The final rule rescinds a 2020 rule that was promulgated by the prior board and applies the new definition of joint employer to any entity that can control the essential terms of employment whether or not such control is exercised and without regard to whether any such exercise of control is direct or indirect.

“The court’s March 8 decision nullified the new rule and reinstated a 2020 NLRB rule that protects businesses from undue liability for employees over whom they do not have direct control,” AHLA said in a statement. “Under that policy, which had been rescinded by the Biden Administration in 2021, companies will only be seen as a joint employer if they maintain ‘substantial direct and immediate control’ over workers’ terms and conditions of employment.”

‘A win for hoteliers’

“I’m pleased the Biden Administration has finally heeded our bipartisan, bicameral calls to drop this overreaching and unnecessary rule,” said Senator Joe Manchin, I-West Virginia, who coauthored legislation in April that would have blocked the rule. “Small businesses are the heart of our economy and our communities, especially in West Virginia where more than 98 percent of our businesses are small businesses, and this policy would have forced many of them to close their doors. I’m proud to have fought hard to oppose the joint employer rule and I’m confident its withdrawal will allow us to focus on bipartisan, commonsense solutions to boost economic growth and empower Main Street America.”

Biden later vetoed Manchin’s legislation.

Kevin Carey, AHLA’s interim president and CEO, also said he welcomes the NLRB decision to withdraw its appeal. The rule would have made it easier for the NLRB to declare joint-employment status in business relationships and allowed unions to organize by company rather than property by property.

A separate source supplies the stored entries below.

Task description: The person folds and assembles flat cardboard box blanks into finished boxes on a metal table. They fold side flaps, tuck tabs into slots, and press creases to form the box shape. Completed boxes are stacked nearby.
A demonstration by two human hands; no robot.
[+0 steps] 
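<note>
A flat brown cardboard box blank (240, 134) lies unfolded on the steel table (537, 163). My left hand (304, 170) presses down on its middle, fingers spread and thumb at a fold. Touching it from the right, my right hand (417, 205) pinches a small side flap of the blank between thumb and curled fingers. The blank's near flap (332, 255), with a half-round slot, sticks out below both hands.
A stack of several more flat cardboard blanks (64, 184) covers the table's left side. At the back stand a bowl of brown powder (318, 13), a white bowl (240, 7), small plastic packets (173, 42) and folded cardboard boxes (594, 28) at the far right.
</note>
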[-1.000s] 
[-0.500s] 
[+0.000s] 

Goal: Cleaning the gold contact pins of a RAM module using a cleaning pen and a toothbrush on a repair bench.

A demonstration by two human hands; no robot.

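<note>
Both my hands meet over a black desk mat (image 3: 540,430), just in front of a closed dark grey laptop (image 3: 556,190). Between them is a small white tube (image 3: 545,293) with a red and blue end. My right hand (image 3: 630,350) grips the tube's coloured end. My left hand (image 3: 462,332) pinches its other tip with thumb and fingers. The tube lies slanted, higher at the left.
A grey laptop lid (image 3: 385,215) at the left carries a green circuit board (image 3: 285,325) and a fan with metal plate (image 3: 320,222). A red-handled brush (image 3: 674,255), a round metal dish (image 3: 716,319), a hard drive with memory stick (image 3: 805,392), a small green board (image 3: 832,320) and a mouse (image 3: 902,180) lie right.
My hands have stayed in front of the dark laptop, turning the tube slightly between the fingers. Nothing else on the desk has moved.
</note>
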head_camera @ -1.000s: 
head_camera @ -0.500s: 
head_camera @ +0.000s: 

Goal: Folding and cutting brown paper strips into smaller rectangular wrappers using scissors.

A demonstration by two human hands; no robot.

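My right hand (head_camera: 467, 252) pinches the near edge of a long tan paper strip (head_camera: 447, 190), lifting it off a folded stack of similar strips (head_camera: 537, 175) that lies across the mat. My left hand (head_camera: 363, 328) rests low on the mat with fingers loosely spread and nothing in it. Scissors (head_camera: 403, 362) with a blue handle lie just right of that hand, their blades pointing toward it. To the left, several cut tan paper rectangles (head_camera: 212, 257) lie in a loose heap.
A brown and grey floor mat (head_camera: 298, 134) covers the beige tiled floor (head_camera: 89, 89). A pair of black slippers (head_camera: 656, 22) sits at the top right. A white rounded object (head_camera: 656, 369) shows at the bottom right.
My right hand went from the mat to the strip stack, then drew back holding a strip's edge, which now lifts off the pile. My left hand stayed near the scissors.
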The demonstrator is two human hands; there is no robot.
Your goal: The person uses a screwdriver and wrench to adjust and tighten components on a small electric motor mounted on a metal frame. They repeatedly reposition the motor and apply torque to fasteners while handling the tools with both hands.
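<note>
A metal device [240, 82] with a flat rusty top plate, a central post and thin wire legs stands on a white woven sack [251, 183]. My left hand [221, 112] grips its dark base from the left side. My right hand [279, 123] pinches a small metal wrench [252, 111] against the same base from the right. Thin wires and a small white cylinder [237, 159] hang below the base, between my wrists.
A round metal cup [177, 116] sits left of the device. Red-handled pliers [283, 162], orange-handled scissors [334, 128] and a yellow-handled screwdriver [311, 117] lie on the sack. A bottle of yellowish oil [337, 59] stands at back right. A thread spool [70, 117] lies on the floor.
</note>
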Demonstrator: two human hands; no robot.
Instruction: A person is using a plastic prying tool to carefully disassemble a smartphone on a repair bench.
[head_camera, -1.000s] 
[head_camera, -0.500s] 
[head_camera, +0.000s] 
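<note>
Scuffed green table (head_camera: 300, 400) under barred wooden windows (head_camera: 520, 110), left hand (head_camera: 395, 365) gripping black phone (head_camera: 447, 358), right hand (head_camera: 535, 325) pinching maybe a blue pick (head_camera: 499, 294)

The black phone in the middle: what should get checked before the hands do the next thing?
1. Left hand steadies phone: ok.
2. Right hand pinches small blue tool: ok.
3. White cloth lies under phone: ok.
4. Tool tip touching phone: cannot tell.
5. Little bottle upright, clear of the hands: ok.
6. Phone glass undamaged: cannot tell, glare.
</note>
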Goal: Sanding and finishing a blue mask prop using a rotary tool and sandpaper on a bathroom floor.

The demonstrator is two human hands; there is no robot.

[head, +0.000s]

“Today marks a huge victory in our fight to preserve the franchise business model for hoteliers across the country. The NLRB’s decision to withdraw its appeal will provide our industry with the certainty we have been asking for and protect the franchise business model that has paved the way to the American Dream for tens of thousands of hoteliers,” Carey said. “We couldn’t have achieved this outcome without the support of our 30,000-plus dedicated members, and AHLA stands ready to fight any further NLRB attempts to change the joint-employer standard.”

AHLA said the NLRB rule was “designed to force franchisers to the negotiating table with workers they do not actually employ to increase unionization.

“It would have complicated relationships between hotel owners, brands, and employees, and would have limited opportunities for franchisees and workers along the way,” AHLA said in its statement.

AAHOA also welcomed NLRB’s decision to withdraw its appeal.

“This decision is a tremendous win for our industry, ensuring hotel owners and franchisees are not held accountable for employment practices beyond their control,” said Miraj Patel, AAHOA chairman. “The certainty provided by retaining the 2020 rule allows AAHOA Members to operate confidently, fostering a healthier business environment and supporting economic growth.”

Laura Lee Blake, AAHOA president and CEO, also said the now rescinded rule took too much autonomy from hotel companies.

“This decision reinforces the independence of hotel owners and allows them to manage their businesses without undue interference,” she said.

Editor’s note: This story has been updated to include AAHOA’s response.